お知らせ

田子西「うたカフェ♪」_7月

2023.7.28

仙台市宮城野区にある復興公営住宅の田子西市営住宅では
町内会主催のサークル活動として、この住宅とその周辺にお住まいの方々の
交流の場「うたカフェ」を2014年10月から始めました。
昔なつかしい歌声喫茶にヒントを得て、みんなで歌を楽しもうという趣向です。
復興センターでは仙台オペラ協会と協働し、音楽リーダーをコーディネートしています。
(仙台市音楽の力による震災復興支援事業)

日当たり良好な田子西市営住宅の集会所は、基本的には雰囲気が明るくて居心地が良いのですが、さすがにこの季節だけはその日差しが辛く感じられます。あえてカーテンを閉め切ってみましたが、換気のために少しだけ開けたサッシのすき間からもわもわとした熱気が入りこんできます。そんな炎天下にも関わらず、今日もたくさんの方が集まりました。元気に歌って、レッツ暑気払い!
今日も音楽リーダーの仙台オペラ協会ソプラノ松本康子さん&岩瀬りゅう子さん、ピアノ富樫範子さんが朗らかに登場し、ゆったりウォーミングアップから始めました。
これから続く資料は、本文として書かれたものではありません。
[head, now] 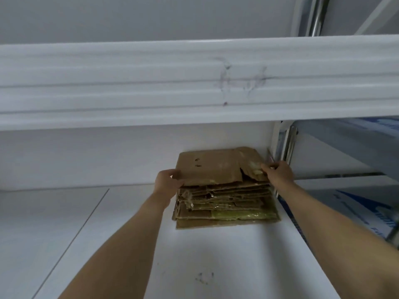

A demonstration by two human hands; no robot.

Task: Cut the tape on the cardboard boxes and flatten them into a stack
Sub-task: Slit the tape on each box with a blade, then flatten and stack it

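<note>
Head view: left hand (167,180) and right hand (278,172), each grip closed on top flattened cardboard (212,167).

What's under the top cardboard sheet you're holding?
Under the top sheet, held by the left hand and right hand, lies a stack of flattened cardboard; only its front edges show, the rest is covered.

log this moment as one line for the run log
left hand grips top cardboard sheet | right hand grips right edge | sheet atop flattened stack

Looking at matt brown cardboard (216,167), rough and torn along its edges, with glossy yellowish tape (237,214) shining on the lower sheets. Resting on a smooth white shelf (216,255), faintly scuffed; showing shiny metal on the pole (317,16).
</note>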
さて、本日のプログラムは恋のうた特集です。夏は恋の季節!ということで、まずはピンキーとキラーズ『恋の季節』を歌いました。昭和を代表するヒット曲の1つと言っても過言ではないこの歌ですから、みなさんしっかり歌えていました。ピンキー役とキラーズ役に分かれて、主旋律とバックコーラスを交代しながら歌いました。中にはピンキーの振付を真似る人もいましたよ。ノリノリですね!
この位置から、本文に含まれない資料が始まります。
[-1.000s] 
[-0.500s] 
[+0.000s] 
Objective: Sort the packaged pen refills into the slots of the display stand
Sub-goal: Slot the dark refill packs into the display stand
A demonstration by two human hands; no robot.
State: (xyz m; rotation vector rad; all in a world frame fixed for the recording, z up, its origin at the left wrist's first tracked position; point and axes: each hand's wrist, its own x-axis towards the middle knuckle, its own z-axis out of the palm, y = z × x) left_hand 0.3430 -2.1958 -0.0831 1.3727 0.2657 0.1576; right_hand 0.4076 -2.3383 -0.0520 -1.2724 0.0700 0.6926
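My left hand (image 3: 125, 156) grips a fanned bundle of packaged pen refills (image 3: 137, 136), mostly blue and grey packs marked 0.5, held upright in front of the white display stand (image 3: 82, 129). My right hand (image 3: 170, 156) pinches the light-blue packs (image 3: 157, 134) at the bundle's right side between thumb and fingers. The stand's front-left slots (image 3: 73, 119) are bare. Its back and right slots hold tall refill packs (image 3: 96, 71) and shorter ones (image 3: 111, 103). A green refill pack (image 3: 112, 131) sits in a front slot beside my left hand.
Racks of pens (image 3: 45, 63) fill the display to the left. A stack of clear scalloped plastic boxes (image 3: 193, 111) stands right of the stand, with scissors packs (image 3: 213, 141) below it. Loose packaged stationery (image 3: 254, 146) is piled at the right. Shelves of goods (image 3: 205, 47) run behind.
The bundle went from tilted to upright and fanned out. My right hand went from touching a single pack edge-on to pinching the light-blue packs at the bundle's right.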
続いては村下孝蔵の『初恋』です。これは参加者Sさんからのリクエストでした。Sさんがその昔、職場の同僚からLPレコードをもらったそうで、その中に入っていたのがこの歌でした。東日本大震災で被災し、レコードプレイヤーを失ってしまったのでそれっきりになっていたのですが、ふと思い出し聞いてみたくなったということでした。ニューミュージック風で言葉のさばきが難しいかなと心配したのですが、どの方もほぼ問題なく歌えていた様子で良かったです。

その後はアニメ「キテレツ大百科」で流れていた『はじめてのチュウ』、現在のNHK朝ドラ主題歌『愛の花』を歌いました。昭和・平成・令和のラブソングを堪能したところで、講師演奏として松本さんがモーツァルト『恋とはどんなものかしら』をイタリア語で披露しました。言葉が分からなくても、この可愛らしく微笑ましい歌はよくおなじみのものですね。みなさん体を揺らしながら聴いていました。

締めは石川啄木の短歌による歌曲『初恋』を松本さんと岩瀬さんが二重唱で歌いました。
しっとりとした旋律とシンプルながら情景が目に浮かぶ歌詞に、みなさんは目を閉じて聴き入ります。歌詞にある「遠く思い出ずる日」として、みなさんの胸にはどんな光景が去来しているのでしょう。打ち寄せる波の音まで聞こえてくるようです。しん…とした静かな心持ちに、暑さを一瞬わすれました。そういえば、うたカフェとは参加者と音楽家双方からの愛に満ちているステキな場だな、と改めて感じました。